Data provided:
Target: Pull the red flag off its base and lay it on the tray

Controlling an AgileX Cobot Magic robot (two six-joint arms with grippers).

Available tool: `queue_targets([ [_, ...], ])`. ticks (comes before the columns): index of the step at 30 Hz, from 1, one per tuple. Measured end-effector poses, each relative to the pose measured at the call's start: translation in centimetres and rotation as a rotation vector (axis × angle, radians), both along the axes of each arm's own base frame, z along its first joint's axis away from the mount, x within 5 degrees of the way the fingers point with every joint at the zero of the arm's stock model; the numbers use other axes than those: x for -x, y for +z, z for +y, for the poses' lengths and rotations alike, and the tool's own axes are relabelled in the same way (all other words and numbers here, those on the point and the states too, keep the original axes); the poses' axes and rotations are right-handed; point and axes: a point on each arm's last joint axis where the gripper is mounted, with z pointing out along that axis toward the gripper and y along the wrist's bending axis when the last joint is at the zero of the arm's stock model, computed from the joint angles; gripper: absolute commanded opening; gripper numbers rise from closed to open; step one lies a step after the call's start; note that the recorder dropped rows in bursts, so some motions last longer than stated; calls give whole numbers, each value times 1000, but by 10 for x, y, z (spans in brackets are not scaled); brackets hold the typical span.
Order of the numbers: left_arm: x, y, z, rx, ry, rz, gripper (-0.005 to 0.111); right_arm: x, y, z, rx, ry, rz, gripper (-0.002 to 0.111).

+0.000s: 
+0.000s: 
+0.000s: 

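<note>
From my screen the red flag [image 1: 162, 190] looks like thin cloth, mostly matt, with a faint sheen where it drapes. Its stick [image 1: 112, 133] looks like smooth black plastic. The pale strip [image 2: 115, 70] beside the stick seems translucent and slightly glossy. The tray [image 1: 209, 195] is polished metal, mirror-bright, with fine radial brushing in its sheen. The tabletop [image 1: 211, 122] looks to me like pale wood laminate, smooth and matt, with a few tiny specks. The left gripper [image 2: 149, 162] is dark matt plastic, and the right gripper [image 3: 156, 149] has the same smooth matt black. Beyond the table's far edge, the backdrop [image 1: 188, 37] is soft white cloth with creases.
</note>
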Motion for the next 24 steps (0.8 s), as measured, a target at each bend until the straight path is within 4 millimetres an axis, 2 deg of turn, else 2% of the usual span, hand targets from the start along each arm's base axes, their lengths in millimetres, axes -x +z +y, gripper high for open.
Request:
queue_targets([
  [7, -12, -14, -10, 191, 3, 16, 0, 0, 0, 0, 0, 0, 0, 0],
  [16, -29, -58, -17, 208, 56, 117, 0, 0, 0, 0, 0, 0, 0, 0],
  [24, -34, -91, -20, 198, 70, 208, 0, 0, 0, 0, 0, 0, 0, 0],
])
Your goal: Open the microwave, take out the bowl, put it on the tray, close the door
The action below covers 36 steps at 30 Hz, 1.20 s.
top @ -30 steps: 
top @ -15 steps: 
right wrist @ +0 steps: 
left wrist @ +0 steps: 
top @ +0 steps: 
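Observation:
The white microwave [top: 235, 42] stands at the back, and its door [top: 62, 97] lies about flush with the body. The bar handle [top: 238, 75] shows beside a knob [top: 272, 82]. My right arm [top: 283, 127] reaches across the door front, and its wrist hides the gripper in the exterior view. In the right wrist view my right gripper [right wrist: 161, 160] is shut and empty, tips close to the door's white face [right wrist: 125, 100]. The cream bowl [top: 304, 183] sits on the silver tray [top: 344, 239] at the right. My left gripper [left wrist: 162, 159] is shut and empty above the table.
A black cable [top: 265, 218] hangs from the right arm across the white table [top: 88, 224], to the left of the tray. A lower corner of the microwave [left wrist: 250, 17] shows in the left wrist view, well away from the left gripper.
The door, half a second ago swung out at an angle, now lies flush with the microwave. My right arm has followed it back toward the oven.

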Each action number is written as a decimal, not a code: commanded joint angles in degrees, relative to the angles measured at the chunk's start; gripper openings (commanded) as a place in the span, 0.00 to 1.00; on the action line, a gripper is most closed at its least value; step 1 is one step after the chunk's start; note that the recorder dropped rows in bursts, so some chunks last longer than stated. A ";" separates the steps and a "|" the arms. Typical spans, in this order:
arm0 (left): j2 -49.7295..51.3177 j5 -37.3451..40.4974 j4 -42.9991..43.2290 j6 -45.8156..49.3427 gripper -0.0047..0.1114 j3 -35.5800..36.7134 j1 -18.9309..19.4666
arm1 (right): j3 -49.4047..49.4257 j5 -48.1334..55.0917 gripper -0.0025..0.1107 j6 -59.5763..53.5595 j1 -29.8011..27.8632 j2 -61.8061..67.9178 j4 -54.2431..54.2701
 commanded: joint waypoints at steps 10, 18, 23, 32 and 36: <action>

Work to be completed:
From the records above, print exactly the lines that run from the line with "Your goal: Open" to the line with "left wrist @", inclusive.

Response to the task:
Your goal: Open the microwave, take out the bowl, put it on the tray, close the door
The action below covers 36 steps at 30 Hz, 1.20 s.
top @ -30 steps: 
top @ -15 steps: 
right wrist @ +0 steps: 
left wrist @ +0 steps: 

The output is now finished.